Any additional comments:
  • More data from Google. This is the result of phrase search rather than a work search.
The prase Mount something
but a better question I think is what what do the people at the base of the mountain call it. --DRoll (talk) 09:29, 31 March 2008 (UTC)
  • More facts: The search results for "Mount Sniezka" is a subset of the search results for "Mount Śnieżka" as the search using the accented form returns accented and unaccented results. For some strange googley reason the searches for "Mount Sněžka" and "Mount Snezka" return identical results, that is the same pages. --DRoll (talk) 09:56, 31 March 2008 (UTC)
Indeed - see my comment above. Using Google to assess diacritic usage is pointless, unless you are willing to examine and count the results by hand, assuming that the parsing was even good enough to pull up all the relevant results. Knepflerle (talk) 12:53, 31 March 2008 (UTC)
Fair enough. But WP:NCGN says that "simple Google tests are acceptable" in this particular case. And we've now done three different tests, two word tests and one phrase test, and on every one of them the Polish version comes out on top (allowing for the fact that something funky is making the unaccented Czech test to return results that are obviously too high. I wish I'd though to do this phrase search, because it's the clearest indication of English language preference. When combining an English word with the Polish or Czech word, the accented, unambiguously Polish word wins by a margin of better than 2:1. Hence, in English it's the real deal. CzechOut | 16:45, 31 March 2008 (UTC)
Look; it doesn't matter if the guideline says you may use Google results - the results for diacritic use do not make sense due to technical limitations! What's the point of using results completely inappropriate for a given conclusion just because we are allowed to?
All we know from the above is that in there is a fraction of English usage that uses Mount+*, and that of those the sum of the Polish ones with diacritics and without diacritics is greater than the sum of the Czech ones with diacritics and without diacritics (and that's assuming Google takes all the relevant results and parses them to Snezka or Sněžka (in the Czech case) and not to any other combination because it gets confused... see [3] and [4] where Düsseldorf goes to DOsseldorf and DGsseldorf rather than Düsseldorf or Dusseldorf for example... how do we know if ž isn't being read as something crazy, and is missing from our results?)
If Google worked properly in these cases, it would be a useful thing to use. In these cases where we have no idea how it processing the diacritics it's just not up to the job, and we nned to look elsewhere. Knepflerle (talk) 17:33, 31 March 2008 (UTC)

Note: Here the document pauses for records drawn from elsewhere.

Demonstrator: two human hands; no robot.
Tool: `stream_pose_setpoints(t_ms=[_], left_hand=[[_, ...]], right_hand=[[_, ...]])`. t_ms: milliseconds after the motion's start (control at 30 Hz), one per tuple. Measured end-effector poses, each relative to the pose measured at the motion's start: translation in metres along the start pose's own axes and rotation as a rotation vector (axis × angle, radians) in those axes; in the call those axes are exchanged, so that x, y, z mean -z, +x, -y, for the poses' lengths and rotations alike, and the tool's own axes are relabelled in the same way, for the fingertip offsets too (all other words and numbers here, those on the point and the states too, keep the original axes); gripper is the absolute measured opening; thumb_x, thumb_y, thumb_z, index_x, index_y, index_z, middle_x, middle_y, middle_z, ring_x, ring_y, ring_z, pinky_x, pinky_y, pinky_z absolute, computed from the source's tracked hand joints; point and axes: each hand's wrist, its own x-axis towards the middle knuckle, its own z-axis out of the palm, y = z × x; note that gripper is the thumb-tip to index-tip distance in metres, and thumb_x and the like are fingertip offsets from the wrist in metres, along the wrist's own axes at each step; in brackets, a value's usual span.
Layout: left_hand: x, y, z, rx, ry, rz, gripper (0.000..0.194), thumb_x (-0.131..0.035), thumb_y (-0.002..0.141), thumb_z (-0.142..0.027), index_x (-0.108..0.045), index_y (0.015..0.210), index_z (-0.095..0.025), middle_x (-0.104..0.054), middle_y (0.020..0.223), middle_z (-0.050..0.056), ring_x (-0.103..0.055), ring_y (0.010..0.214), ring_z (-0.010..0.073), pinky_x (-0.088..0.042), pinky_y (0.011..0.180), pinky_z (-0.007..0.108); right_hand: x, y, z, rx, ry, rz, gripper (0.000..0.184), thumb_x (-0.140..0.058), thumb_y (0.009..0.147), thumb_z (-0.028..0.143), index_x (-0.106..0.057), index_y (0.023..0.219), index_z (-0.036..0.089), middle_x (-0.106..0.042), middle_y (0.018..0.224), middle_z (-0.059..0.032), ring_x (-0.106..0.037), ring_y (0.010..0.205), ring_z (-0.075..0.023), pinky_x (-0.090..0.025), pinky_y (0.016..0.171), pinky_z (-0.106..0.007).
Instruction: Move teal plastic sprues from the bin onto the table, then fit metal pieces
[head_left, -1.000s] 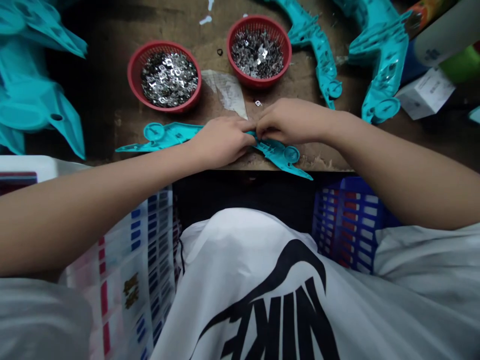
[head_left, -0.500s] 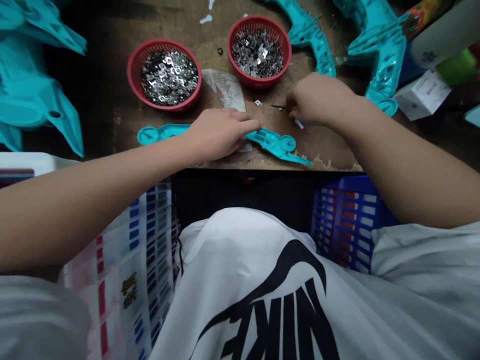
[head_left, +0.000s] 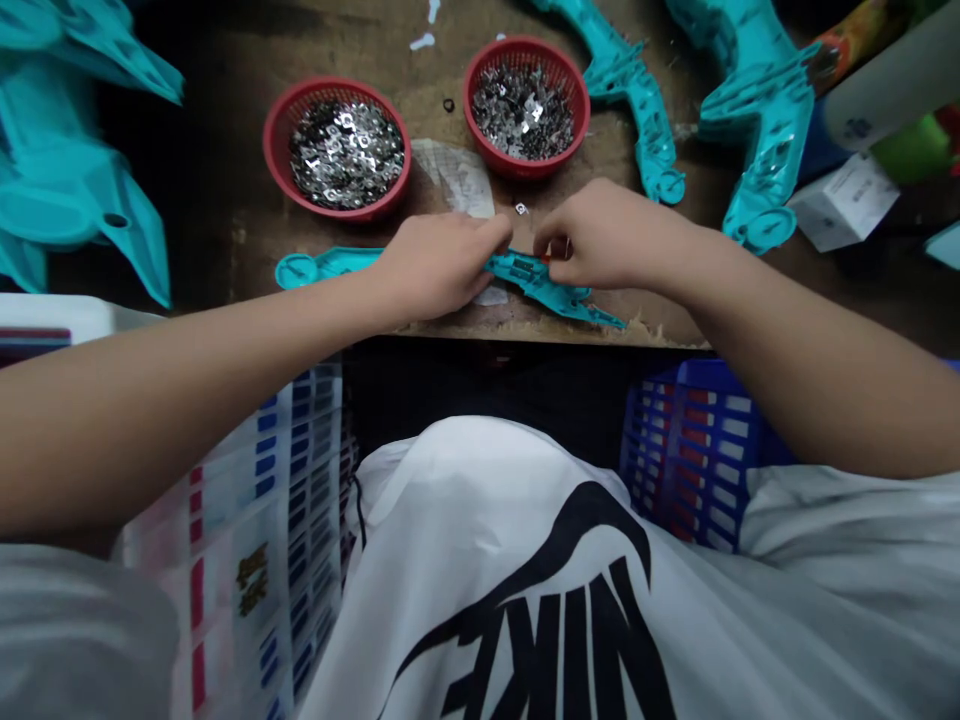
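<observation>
A long, narrow teal plastic part point(head_left: 536, 284) lies across the front of the wooden table. My left hand point(head_left: 442, 265) rests over its middle, fingers curled down onto it and hiding that stretch. Just right of it, my right hand point(head_left: 600, 240) is closed in a pinch low over the same part. A speck of orange-red shows by its fingertips; what the fingers hold is hidden. One small metal piece point(head_left: 522, 209) lies on the table behind the hands. Two red baskets, a left one point(head_left: 271, 150) and a right one point(head_left: 525, 170), are filled with small metal pieces.
More teal plastic parts stand at the left point(head_left: 67, 190), back point(head_left: 637, 100) and right point(head_left: 765, 120). A white box point(head_left: 847, 205) sits at the right. Below the table edge are a blue crate point(head_left: 682, 440) and a pale slatted crate point(head_left: 255, 560).
My right hand has moved left and toward me, from the bare wood to the teal part. The thin dark pointed item at its fingers no longer shows. My left thumb and fingers have drawn in.
</observation>
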Motion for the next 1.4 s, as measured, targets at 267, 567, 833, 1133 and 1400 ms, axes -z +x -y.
stream_pose_setpoints(t_ms=[267,567,833,1133,1400], left_hand=[[0.006,0.0,-0.002,-0.012,-0.035,0.043,0.036,-0.066,0.112,-0.031,-0.078,0.147,-0.031,-0.085,0.134,0.009,-0.079,0.133,0.0376,-0.063,0.104,0.049],[0.006,0.006,0.006,0.016,-0.185,-0.005,0.039,-0.061,0.118,-0.04,-0.081,0.146,-0.024,-0.084,0.143,0.012,-0.075,0.138,0.0372,-0.061,0.117,0.057],[0.01,0.009,0.022,-0.031,-0.39,-0.089,0.045,-0.06,0.118,-0.058,-0.092,0.126,-0.026,-0.089,0.122,0.009,-0.077,0.115,0.0321,-0.061,0.112,0.051],[-0.002,0.019,0.058,-0.038,-0.353,-0.12,0.064,-0.049,0.119,-0.059,-0.068,0.175,-0.035,-0.084,0.147,-0.001,-0.059,0.151,0.0365,-0.037,0.138,0.059],[0.012,0.012,0.021,-0.213,-0.149,0.044,0.06,-0.044,0.118,-0.047,-0.084,0.152,-0.018,-0.081,0.154,0.014,-0.072,0.141,0.0392,-0.058,0.121,0.062]], right_hand=[[-0.014,0.003,-0.008,0.002,0.037,0.027,0.034,-0.081,0.103,0.051,-0.091,0.127,0.03,-0.086,0.1,-0.0123,-0.075,0.11,-0.0405,-0.055,0.091,-0.047],[0.009,-0.007,0.018,0.001,-0.001,0.021,0.026,-0.078,0.102,0.041,-0.09,0.12,0.026,-0.088,0.106,-0.0119,-0.078,0.107,-0.0379,-0.056,0.089,-0.045],[0.025,-0.015,0.031,-0.028,0.02,-0.009,0.016,-0.082,0.093,0.033,-0.089,0.108,0.032,-0.088,0.098,-0.0064,-0.08,0.101,-0.0349,-0.056,0.083,-0.042],[0.019,-0.011,0.024,-0.05,0.03,-0.019,0.008,-0.086,0.092,0.021,-0.085,0.098,0.027,-0.086,0.094,-0.0058,-0.078,0.094,-0.0294,-0.055,0.089,-0.04],[-0.003,0.001,0.012,-0.061,-0.018,-0.005,0.017,-0.086,0.09,0.029,-0.088,0.107,0.03,-0.088,0.096,-0.0068,-0.082,0.1,-0.034,-0.06,0.087,-0.042]])
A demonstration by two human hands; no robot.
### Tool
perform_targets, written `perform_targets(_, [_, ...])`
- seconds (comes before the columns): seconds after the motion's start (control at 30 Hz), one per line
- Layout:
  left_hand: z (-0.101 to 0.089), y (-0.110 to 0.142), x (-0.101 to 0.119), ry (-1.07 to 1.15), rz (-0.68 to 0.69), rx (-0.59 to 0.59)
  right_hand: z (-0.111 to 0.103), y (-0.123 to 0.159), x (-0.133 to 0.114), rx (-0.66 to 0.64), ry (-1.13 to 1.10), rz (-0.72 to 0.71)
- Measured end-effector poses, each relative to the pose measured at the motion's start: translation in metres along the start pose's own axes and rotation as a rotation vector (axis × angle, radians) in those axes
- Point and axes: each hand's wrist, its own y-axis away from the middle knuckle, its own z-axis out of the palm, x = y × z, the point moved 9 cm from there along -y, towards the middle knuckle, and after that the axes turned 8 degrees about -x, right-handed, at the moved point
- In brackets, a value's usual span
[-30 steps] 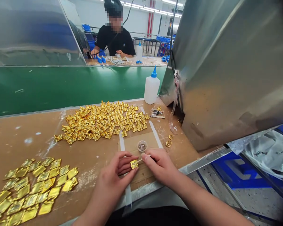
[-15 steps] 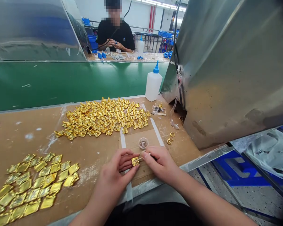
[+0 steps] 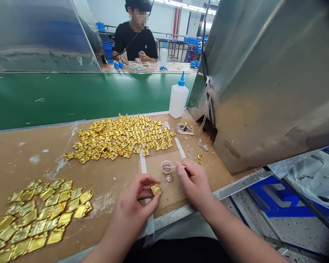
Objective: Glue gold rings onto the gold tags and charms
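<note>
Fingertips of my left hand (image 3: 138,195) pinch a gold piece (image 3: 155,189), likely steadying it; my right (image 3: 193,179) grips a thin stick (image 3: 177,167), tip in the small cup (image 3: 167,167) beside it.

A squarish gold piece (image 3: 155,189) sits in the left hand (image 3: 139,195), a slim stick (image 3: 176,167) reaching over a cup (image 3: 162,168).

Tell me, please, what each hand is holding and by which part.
The left hand pinches a gold piece by its edges; the right hand grips a thin stick near its outer end.
</note>
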Motion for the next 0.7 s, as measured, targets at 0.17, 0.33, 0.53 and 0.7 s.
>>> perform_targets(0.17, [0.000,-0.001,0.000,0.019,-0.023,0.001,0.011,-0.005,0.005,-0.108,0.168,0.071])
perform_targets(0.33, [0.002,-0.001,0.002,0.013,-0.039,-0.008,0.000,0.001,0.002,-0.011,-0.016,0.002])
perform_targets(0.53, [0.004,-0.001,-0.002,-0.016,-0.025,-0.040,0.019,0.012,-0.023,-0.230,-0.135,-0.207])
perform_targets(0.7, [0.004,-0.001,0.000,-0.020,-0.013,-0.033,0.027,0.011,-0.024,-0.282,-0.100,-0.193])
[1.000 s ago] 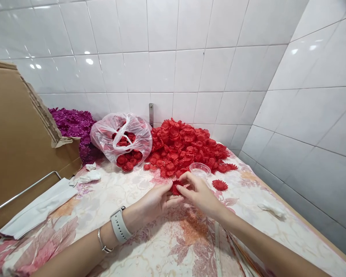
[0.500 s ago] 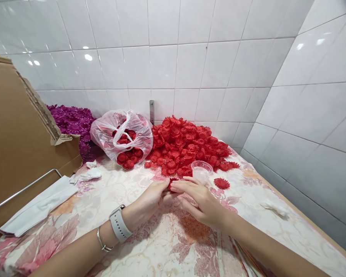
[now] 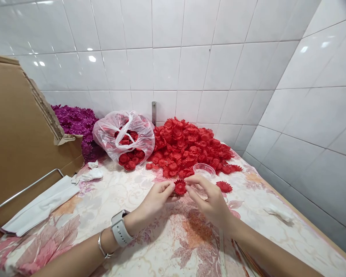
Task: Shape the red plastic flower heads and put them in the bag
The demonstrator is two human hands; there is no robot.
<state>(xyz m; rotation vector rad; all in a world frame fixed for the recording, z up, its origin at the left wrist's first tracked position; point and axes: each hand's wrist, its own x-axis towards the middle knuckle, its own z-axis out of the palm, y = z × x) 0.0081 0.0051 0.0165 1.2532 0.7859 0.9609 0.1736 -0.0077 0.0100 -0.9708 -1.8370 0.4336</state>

I guess I'm not understanding how it's completely inappropriate. I get that it's prone to error; WP:NCGN says that it's prone to error, but use it anyway. I'm just a guy trying to get a better name for a really horribly-named article, here.  :) And the only thing that makes sense to me is to follow the guideline. You're saying Google gives awful results here, but every one of these hits that I'm looking at shows English usage of some variation of the name Mount Sniezka, and they're from a wide variety of different sources, academic, business and personal, native and non-native speakers alike. It may not be perfect, but it's far from useless. If this isn't the way to go, what is? You agree with me at least in principal that we've got to go to a different, more singular name for the article. How would you propose we come up with a fair settlement, if not by the method laid down by the guideline? CzechOut | 17:49, 31 March 2008 (UTC)
I think it is completely inappropriate because Poland's population is thrice that of the Czech Republic. The Dominator (talk) 22:08, 31 March 2008 (UTC)

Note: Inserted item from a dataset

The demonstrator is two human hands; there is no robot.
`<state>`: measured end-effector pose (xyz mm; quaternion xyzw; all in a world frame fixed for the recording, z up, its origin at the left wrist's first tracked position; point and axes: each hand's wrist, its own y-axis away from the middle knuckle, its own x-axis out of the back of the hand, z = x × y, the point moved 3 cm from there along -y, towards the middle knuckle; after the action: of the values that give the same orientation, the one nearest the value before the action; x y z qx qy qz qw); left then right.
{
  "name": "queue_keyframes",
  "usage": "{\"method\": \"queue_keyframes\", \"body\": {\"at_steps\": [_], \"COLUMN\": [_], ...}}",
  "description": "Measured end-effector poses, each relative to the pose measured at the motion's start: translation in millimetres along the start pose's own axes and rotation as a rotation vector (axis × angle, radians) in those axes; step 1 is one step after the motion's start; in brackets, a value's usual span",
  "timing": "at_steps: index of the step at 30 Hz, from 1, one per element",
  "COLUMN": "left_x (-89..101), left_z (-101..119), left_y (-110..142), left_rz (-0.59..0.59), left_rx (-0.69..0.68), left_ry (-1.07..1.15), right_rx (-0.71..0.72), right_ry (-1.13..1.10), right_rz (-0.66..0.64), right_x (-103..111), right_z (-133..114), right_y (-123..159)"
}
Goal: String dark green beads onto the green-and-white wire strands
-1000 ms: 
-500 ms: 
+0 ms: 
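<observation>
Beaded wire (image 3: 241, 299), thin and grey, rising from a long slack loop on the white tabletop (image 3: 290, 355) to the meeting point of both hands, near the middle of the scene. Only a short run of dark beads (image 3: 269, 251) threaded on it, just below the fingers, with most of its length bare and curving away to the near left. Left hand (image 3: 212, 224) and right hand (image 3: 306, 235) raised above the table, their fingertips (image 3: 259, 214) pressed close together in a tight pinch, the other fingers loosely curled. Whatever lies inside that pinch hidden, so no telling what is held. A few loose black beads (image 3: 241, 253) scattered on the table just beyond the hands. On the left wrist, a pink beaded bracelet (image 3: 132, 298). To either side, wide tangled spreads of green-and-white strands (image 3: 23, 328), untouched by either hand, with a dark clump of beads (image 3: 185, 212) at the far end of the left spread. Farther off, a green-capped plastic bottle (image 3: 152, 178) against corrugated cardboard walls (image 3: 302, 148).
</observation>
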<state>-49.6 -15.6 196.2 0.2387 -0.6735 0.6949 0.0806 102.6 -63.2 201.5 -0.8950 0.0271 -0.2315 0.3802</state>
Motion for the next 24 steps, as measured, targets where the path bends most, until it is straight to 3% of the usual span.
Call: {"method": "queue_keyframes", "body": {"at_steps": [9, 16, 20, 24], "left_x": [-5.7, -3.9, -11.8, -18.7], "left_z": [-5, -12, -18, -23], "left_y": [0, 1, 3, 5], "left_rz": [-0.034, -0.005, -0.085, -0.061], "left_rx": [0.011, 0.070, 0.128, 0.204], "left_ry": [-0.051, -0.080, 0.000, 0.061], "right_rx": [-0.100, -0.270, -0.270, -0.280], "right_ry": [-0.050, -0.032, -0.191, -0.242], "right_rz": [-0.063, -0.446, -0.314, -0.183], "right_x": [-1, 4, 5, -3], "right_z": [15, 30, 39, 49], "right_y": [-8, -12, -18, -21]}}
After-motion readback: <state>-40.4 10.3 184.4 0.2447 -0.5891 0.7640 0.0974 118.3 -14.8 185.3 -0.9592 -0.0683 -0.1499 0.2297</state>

Not to mention I am angry about you starting a vote on an article I directed you to in the very mocking of how sad nomenclature disputes get, but this is just ridiculous. Not only have you failed to grasp what a consensus is - nothing to do with sheer numbers, but you're starting more disputes on comfortably settled articles between Czechs and Poles in exactly the way my current proposal hopes to avoid on articles that are actually undergoing a serious dispute. Per WP:SNOW alone this vote is moot. +Hexagon1 (t) 04:12, 1 April 2008 (UTC)
The above discussion is preserved as an archive of the proposal. Please do not modify it. Subsequent comments should be made in a new section on this talk page. No further edits should be made to this section.

What about...?[edit]

A mobe to Śnieżka? We don't practice double naming in articles (per WP:NC) and it was shown above that the Polish spelling is more popular (although we should run test only on English language website, as we should control for bias due to Poland being bigger than its southern neighbors, and Polish language net being bigger then Czech or Slovakian). --Piotr Konieczny aka Prokonsul Piotrus| talk 22:05, 1 April 2008 (UTC)

I'm not strongly against a move, but if you think about it, not even tests in English are fool-proof, since Poland's population is so much bigger, they have much more English speakers than the Czech Republic. Normally a double naming isn't good, but in this case the title reflects that the mountain is considered a part of both nations and I kind of like it this way. The Dominator (talk) 22:38, 1 April 2008 (UTC)
No, the relative size argument is a complete red-herring as I stated above. What we care about is how many sources use each - simple - because that's what most English-speakers are most likely to encounter most often. Doesn't matter whether that arises from one country being bigger than another, or one language being more akin to English, or for political reasons, or for typographical reasons, or for "neutrality".... If more English-language sources use the Polish form so be it - that means we are best serving the maximum number of readers.
Yes, I agree the article should be moved to the Czech name or the Polish name to avoid this double naming that no-one uses. Interestingly, I have predominantly seen the Czech version - mainly in the context of it being the Czech Republic's highest point (it not being the highest point of Poland). I am still not sure how this compares with other people's experiences. Knepflerle (talk) 23:10, 1 April 2008 (UTC)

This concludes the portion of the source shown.